Longitudinal melanonychia in Adult
Melanocytes normally reside in the nail matrix and nail bed, though they are typically inactive in individuals of Northern European descent. If melanin production in nail matrix melanocytes exceeds that which keratinocytes can degrade, this gives rise to a longitudinal band. This phenomenon can be caused by melanocyte activation, melanocytic hyperplasia, lentigo simplex, melanocytic nevus, atypical melanocytic proliferations, and acral lentiginous melanoma.
Pediatric nail melanoma is extremely rare, particularly in individuals with Fitzpatrick phototypes I and II, but carries significant morbidity and mortality. Evaluation of longitudinal melanonychia is more difficult in children than adults due to lack of clinical and histopathological guidelines.
L60.8 – Other nail disorders
402633003 – Melanonychia
- Subungual melanoma / acral lentiginous melanoma – Most melanomas of the nail appear in adulthood, with a mean age of onset in the 50s-70s. Nail pigmentation is the presenting sign in two-thirds of cases, though melanoma may present with a mass lesion, invariably accompanied by nail dystrophy and nail plate ulceration. Rarely, lesions are amelanotic. Hutchinson sign, periungual pigmentation indicating the radial growth of subungual melanoma, is frequently seen. The thumb and hallux are most frequently affected.
- Longitudinal melanonychia is very common among those with deeper skin pigmentation, with as high as 77% of Americans of African descent over 20 and nearly 100% over 50 showing longitudinal melanonychia. Nails of digits prone to trauma or those used for grasping (thumb, index, and middle fingers) are frequently affected.
- Congenital nevus / acquired nevus – Nevi cause approximately 12% of longitudinal melanonychia in adults and almost 50% of longitudinal melanonychia in children. Fingers are more commonly involved. Pseudo-Hutchinson sign (periungual pigmentation) is seen in one-third of cases.
- Subungual lentigo
- Chronic trauma-related injury (carpal tunnel syndrome, onychotillomania)
- Medication-induced longitudinal melanonychia (eg, zidovudine [AZT] and hydroxyurea are both frequent causes of longitudinal pigment; minocycline, bleomycin, cyclophosphamide, and hydroxycarbamide have also been cited as causes of longitudinal melanonychia) (see drug-induced nail pigment)
- Infection (onychomycosis)
- Inflammatory skin diseases (psoriasis, lichen planus)
- Connective tissue diseases (systemic lupus erythematosus, localized scleroderma)
- Endocrine disorders (Addison disease, Cushing syndrome, Nelson syndrome, hyperthyroidism, acromegaly). Longitudinal melanonychia typically affects multiple fingernails and toenails. Individuals with Addison disease also show cutaneous and mucosal pigmentation.
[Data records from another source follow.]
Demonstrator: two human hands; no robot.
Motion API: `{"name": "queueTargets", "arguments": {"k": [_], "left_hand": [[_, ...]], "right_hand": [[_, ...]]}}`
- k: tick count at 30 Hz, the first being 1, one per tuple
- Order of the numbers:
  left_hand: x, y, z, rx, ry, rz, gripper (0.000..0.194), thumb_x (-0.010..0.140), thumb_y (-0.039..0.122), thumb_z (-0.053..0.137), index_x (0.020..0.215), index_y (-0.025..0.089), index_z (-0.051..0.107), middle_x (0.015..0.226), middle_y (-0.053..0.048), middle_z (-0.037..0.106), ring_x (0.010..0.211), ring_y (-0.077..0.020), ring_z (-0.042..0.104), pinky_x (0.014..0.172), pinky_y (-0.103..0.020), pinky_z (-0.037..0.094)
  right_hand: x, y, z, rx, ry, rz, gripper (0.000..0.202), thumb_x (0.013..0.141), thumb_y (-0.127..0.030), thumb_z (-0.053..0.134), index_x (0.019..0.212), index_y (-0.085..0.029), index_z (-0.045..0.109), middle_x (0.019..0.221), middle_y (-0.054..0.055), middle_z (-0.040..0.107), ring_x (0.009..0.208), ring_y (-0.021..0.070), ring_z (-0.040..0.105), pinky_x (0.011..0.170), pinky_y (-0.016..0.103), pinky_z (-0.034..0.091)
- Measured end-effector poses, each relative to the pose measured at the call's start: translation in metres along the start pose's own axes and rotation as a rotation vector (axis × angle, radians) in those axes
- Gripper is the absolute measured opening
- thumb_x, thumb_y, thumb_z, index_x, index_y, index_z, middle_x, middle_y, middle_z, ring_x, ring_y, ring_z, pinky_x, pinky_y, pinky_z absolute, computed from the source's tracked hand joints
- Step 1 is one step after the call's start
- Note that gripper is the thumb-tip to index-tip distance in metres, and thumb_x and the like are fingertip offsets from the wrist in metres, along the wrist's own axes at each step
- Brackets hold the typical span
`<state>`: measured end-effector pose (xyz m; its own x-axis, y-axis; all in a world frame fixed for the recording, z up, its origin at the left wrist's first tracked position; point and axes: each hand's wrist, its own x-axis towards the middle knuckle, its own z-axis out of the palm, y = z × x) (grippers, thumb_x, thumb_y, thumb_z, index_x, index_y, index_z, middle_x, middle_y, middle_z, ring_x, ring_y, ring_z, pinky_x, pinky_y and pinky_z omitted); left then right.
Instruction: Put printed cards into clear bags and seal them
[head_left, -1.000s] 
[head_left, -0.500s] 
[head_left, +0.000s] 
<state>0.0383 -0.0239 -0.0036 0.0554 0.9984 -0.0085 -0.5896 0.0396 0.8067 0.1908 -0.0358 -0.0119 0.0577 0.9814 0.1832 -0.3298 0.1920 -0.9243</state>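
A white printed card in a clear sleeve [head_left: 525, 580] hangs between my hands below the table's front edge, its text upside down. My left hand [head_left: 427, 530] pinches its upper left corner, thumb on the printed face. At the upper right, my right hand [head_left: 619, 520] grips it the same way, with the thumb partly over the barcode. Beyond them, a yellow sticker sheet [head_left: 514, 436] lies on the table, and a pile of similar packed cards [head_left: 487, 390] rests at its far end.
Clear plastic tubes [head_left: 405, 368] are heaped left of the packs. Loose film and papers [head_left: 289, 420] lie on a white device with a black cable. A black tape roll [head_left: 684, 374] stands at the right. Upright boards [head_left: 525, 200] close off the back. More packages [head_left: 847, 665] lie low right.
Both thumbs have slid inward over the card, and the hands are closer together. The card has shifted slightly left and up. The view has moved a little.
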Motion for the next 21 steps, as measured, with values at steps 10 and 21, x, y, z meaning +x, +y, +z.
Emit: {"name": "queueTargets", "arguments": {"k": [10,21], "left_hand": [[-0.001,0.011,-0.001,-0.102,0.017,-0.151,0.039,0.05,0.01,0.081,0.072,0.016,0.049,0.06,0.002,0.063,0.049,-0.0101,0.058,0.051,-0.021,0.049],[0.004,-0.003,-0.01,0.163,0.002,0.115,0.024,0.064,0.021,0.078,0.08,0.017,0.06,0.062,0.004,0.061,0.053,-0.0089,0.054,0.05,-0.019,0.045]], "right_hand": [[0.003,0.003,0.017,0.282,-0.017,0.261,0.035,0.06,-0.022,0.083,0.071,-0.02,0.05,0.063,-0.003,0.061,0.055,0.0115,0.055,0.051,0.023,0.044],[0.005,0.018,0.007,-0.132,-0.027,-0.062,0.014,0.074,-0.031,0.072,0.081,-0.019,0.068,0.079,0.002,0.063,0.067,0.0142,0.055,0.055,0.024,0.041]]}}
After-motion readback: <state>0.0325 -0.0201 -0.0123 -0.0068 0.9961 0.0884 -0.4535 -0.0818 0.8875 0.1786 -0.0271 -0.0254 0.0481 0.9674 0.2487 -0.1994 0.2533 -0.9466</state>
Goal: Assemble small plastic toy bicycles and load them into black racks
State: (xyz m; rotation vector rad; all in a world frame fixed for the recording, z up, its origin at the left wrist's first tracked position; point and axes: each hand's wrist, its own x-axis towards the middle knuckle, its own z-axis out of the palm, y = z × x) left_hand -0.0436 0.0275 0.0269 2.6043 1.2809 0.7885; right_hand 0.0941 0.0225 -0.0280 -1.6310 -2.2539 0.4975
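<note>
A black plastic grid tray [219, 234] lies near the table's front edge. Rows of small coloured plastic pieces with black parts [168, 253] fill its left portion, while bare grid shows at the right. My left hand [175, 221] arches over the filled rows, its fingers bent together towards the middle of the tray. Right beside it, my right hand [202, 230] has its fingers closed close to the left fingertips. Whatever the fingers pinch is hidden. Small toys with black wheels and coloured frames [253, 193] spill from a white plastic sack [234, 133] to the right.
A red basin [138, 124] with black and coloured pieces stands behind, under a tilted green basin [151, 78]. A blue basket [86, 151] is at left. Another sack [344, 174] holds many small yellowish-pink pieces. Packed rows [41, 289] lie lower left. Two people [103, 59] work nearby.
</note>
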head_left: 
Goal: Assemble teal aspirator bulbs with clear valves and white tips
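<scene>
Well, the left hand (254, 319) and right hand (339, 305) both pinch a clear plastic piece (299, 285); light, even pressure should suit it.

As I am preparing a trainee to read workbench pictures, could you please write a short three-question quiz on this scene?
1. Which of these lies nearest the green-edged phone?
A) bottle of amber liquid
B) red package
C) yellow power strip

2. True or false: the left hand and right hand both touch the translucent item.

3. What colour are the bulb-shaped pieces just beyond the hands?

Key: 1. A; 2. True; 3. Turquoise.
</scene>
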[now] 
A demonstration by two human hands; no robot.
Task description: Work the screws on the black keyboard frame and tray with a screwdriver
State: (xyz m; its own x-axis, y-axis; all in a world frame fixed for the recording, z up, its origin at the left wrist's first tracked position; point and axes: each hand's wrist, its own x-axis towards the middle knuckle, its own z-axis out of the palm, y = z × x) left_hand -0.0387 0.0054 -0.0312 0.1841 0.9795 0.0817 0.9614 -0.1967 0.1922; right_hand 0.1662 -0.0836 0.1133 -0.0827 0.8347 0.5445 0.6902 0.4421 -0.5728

- Nutritional disorders and errors of metabolism (hyperbilirubinemia, alkaptonuria)
- Phototherapy, radiation (x-rays, electron beam therapy)
- Genetic syndromes including Laugier-Hunziker syndrome or Peutz-Jeghers syndrome
- Bacterial pigmentation, most commonly from Pseudomonas or Proteus, can have a greenish or grayish hue and is often located at the lateral edge of the nail.
- Subungual hematoma is often the result of trauma and is most commonly found on the medial aspect of the first toe.
- Exogenous nail pigmentation is most commonly caused by dirt, tobacco, potassium permanganate, and tar and typically does not cause a longitudinal streak. Most can easily be removed through physical means.